**Problem details**
Throughout the listing that follows, find each line with the word "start" and copy it.

☆ ☆ ☆ ☆

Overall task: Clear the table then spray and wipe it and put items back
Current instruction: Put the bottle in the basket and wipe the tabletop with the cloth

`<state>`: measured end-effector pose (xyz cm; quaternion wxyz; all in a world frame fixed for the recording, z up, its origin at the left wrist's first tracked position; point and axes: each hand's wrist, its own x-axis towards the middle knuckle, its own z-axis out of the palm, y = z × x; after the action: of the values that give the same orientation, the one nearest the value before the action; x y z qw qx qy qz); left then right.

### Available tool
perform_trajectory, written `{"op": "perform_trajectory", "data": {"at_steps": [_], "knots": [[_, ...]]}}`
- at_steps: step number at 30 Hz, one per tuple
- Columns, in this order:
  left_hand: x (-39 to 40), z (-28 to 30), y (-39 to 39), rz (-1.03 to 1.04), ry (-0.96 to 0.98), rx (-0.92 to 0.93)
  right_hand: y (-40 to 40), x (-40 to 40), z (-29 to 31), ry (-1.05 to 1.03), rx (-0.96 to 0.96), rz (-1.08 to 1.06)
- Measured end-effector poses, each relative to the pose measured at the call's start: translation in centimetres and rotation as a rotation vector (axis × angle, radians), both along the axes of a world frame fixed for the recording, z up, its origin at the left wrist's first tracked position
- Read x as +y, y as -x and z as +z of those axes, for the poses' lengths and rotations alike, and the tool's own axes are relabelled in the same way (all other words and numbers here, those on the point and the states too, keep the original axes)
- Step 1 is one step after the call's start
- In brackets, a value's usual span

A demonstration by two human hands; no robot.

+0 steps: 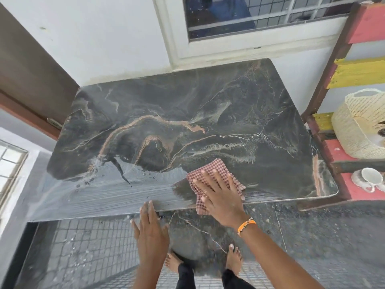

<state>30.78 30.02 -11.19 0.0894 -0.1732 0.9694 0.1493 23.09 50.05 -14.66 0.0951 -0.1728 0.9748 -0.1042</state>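
Note:
A dark marble-patterned table [187, 113] fills the middle of the head view, with nothing on it but a cloth. Its near left part is wet and streaked. A red-and-white checked cloth [210, 170] lies flat near the front edge, right of centre, one corner hanging over the edge. My right hand [218, 195] presses flat on the cloth, fingers spread. My left hand [151, 228] rests on the table's front edge, fingers extended, holding nothing.
A painted red and yellow shelf [354, 71] stands right of the table, holding a woven basket [356, 124] and a white cup [371, 176]. A wall with a window [250, 17] is behind the table. My bare feet [233, 259] stand on the dark floor.

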Motion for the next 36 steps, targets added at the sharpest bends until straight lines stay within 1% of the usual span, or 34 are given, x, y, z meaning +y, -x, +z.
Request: {"op": "perform_trajectory", "data": {"at_steps": [2,5,7,9,11,12,14,16,19,21,22,25,29,33,36], "knots": [[-0.7,0.2,0.1,0.008,0.018,0.012,1.0,2.2,-0.1,-0.053,0.021,-0.172],[-1.6,0.4,0.2,-0.070,0.104,0.030,0.3,3.4,0.4,-0.026,0.071,-0.541],[-2.2,0.3,0.2,-0.143,0.146,0.021,-0.9,1.8,0.5,0.010,0.073,-0.720],[-3.0,0.3,0.3,-0.202,0.168,0.002,-1.6,-1.0,0.4,0.022,0.029,-0.809],[-3.7,0.5,0.2,-0.259,0.214,-0.013,-1.8,-4.5,0.2,0.036,0.020,-0.806],[-4.0,0.6,0.1,-0.276,0.208,-0.020,-1.6,-6.3,0.2,0.043,0.030,-0.758],[-4.9,0.0,-0.2,-0.327,0.163,0.035,-1.7,-10.0,0.3,0.054,0.046,-0.608],[-5.2,-0.4,-0.5,-0.355,0.164,0.038,-2.0,-12.9,0.1,0.062,0.031,-0.418],[-4.6,-0.8,-0.9,-0.386,0.134,0.023,-2.4,-12.8,0.3,0.059,0.012,-0.160],[-3.5,-0.6,-1.1,-0.400,0.097,-0.029,-2.7,-10.5,0.2,0.060,0.036,-0.077],[-2.9,-0.6,-1.3,-0.430,0.088,-0.032,-2.8,-9.1,0.1,0.047,0.043,-0.070],[-0.9,-1.1,-1.5,-0.541,0.070,-0.005,-3.3,-4.0,0.0,0.000,0.037,-0.162],[1.8,-1.3,-1.2,-0.643,0.096,-0.011,-3.6,4.1,0.5,-0.061,0.003,-0.375],[3.9,-1.9,-1.3,-0.590,0.077,-0.066,-3.6,12.3,0.4,-0.071,0.002,-0.593],[4.7,-2.1,-1.7,-0.544,0.101,-0.100,-3.3,17.0,0.3,-0.070,0.026,-0.758]]}}
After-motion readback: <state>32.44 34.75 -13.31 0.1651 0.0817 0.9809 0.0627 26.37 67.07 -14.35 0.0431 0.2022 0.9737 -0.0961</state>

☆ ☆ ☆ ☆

**Output of the task**
- Measured end-effector poses, each relative to the pose measured at the call's start: translation in centimetres and rotation as a rotation vector (axis × angle, radians), both along the axes of a world frame fixed for the recording, z up, its origin at the left wrist's first tracked position
- Step 1 is one step after the call's start

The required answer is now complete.